### Task item
Nothing but the lines from the one containing "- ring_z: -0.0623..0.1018" through the one containing "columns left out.", both included, should be given again, each exactly as written below.

Items from a dataset

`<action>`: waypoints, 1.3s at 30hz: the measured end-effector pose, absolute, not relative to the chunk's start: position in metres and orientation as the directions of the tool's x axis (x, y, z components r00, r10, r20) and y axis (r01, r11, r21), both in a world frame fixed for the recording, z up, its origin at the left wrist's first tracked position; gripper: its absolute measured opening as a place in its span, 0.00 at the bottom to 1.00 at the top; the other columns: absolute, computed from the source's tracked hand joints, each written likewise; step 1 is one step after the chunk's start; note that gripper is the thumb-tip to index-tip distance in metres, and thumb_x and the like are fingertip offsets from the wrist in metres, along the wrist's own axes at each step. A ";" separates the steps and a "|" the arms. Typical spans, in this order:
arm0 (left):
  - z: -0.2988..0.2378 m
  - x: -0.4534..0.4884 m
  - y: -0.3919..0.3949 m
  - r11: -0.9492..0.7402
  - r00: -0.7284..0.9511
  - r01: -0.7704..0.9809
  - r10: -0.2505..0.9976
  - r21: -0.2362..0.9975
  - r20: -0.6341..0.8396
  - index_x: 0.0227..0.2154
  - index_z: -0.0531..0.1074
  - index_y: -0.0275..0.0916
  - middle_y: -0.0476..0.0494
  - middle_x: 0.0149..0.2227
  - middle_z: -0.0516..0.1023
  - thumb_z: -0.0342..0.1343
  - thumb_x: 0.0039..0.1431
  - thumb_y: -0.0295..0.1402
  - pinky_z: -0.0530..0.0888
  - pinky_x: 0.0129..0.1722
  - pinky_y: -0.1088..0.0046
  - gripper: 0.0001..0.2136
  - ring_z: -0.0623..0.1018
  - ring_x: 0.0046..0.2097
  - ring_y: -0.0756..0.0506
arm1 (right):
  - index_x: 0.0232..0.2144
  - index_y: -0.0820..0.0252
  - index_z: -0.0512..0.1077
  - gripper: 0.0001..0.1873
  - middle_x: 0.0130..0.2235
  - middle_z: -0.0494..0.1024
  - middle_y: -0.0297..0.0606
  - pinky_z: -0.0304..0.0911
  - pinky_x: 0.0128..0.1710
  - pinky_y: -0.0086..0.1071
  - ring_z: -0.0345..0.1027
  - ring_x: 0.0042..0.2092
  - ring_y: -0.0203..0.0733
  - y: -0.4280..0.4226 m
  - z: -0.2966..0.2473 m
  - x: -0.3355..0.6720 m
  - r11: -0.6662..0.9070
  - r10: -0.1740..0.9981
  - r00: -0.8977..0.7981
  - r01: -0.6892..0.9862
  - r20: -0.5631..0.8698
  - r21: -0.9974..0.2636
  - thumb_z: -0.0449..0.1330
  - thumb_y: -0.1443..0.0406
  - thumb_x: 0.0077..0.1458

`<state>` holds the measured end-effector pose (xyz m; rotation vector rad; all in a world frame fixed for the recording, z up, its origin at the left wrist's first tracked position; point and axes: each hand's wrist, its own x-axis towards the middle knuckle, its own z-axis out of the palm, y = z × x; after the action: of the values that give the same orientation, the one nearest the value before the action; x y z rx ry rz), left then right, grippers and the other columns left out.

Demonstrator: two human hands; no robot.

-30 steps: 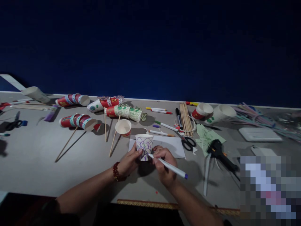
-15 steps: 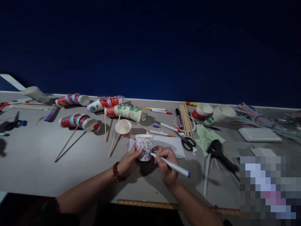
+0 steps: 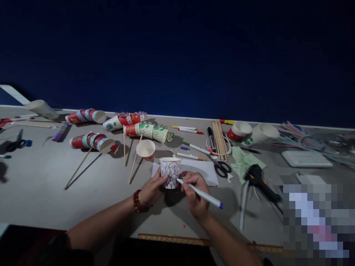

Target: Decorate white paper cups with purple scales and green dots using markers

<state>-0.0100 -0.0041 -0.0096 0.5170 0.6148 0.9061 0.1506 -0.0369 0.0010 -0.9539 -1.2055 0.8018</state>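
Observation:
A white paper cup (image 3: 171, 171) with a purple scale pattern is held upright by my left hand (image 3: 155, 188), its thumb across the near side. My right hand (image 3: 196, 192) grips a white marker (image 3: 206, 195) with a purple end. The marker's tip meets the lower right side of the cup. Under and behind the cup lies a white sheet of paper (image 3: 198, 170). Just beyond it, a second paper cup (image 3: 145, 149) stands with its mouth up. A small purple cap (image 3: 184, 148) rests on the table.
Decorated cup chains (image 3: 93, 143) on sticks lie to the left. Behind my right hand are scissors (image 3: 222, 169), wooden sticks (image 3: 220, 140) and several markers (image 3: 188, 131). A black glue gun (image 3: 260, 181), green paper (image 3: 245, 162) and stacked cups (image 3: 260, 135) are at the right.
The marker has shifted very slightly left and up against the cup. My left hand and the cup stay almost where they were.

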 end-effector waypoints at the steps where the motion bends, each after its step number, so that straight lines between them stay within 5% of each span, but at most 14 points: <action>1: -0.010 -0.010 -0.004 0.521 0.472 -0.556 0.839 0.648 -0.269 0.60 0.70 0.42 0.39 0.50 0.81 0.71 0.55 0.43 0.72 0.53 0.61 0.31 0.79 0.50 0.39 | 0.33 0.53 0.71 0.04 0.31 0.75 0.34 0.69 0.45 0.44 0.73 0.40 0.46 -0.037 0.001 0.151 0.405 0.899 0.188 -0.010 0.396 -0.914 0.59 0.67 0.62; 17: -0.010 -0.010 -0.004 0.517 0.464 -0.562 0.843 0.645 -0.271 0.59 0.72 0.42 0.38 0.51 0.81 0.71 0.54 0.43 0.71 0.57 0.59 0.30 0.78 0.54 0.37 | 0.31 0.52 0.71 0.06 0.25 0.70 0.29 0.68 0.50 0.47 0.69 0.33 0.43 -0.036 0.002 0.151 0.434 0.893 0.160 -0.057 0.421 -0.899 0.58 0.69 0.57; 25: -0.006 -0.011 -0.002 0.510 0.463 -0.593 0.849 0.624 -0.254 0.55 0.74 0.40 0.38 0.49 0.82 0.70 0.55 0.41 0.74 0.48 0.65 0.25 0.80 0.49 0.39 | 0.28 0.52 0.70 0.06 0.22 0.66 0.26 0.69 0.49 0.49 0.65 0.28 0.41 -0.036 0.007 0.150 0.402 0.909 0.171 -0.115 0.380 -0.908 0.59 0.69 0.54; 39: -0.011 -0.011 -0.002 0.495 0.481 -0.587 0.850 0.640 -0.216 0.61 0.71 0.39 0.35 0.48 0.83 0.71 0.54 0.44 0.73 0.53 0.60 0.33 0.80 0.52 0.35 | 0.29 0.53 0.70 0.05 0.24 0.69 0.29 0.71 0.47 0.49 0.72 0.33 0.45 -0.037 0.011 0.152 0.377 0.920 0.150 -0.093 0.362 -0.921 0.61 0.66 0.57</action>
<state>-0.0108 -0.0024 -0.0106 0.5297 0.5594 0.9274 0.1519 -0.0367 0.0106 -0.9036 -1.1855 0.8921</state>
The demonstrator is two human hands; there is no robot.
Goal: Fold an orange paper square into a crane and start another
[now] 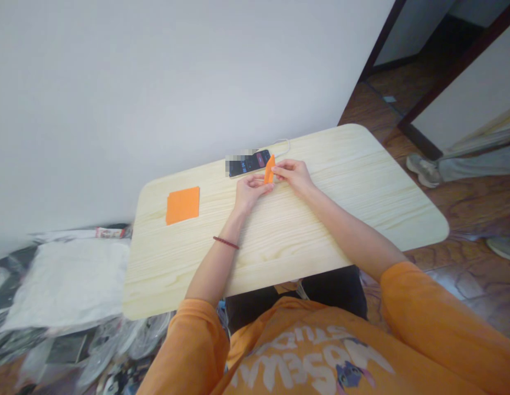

### Answer to this problem
  - ring_z: -0.0623..0.1018
  - ring_x: 0.0046..0.2097
  - ring_y: -0.0756..0.0506
arm1 (right):
  - index_x: 0.0232..0.2144
  - index_y: -0.0820..0.0252
  - index_z: -0.0512..0.1077
  - gripper: 0.0001..0.1873
  - middle_x: 0.0130..0.2235
  - middle_z: -0.0494..0.1024
  - middle_y: -0.0297..0.0606
  - pinky_z: -0.0304..0.0911
  - pinky_x: 0.0128..0.1710
  - pinky_y: -0.0086..0.1071
  - ring_z: -0.0345..0.1027
  - ring_x: 0.0042..0.2092
  - ring_y: -0.0203..0.0733
  - y: -0.4280..0.4226 m
  - z: -0.2966..0.2473 m
  - x: -0.3355..0.6720 m
  - r11: -0.6662..0.9070
  - r10: -0.1740..0.9981
  - r00: -0.8977..0.7981
  - r01: -0.6892..0.9862
  - r20: -0.5631..0.8698
  - r21: -0.9974..0.2636
  - thumb_z: -0.0449..0.1330
  - thumb_y: -0.1443..0.0406
  - thumb_x: 0.0077..0.1458

`<state>` holds the measured end-effector pose (xyz m; rotation vector rad; all in a world frame fixed for the recording, z up, its origin at the left wrist's first tracked position; point and axes: each hand's wrist, its own x-axis towards the middle knuckle, its own z-axis out of the palm, y = z × x; after the action: of the values that give the same orientation, the one nearest the value before the action; x y z rx ry rz), left then right, grippers and the other columns left out.

What this exercise required is now done.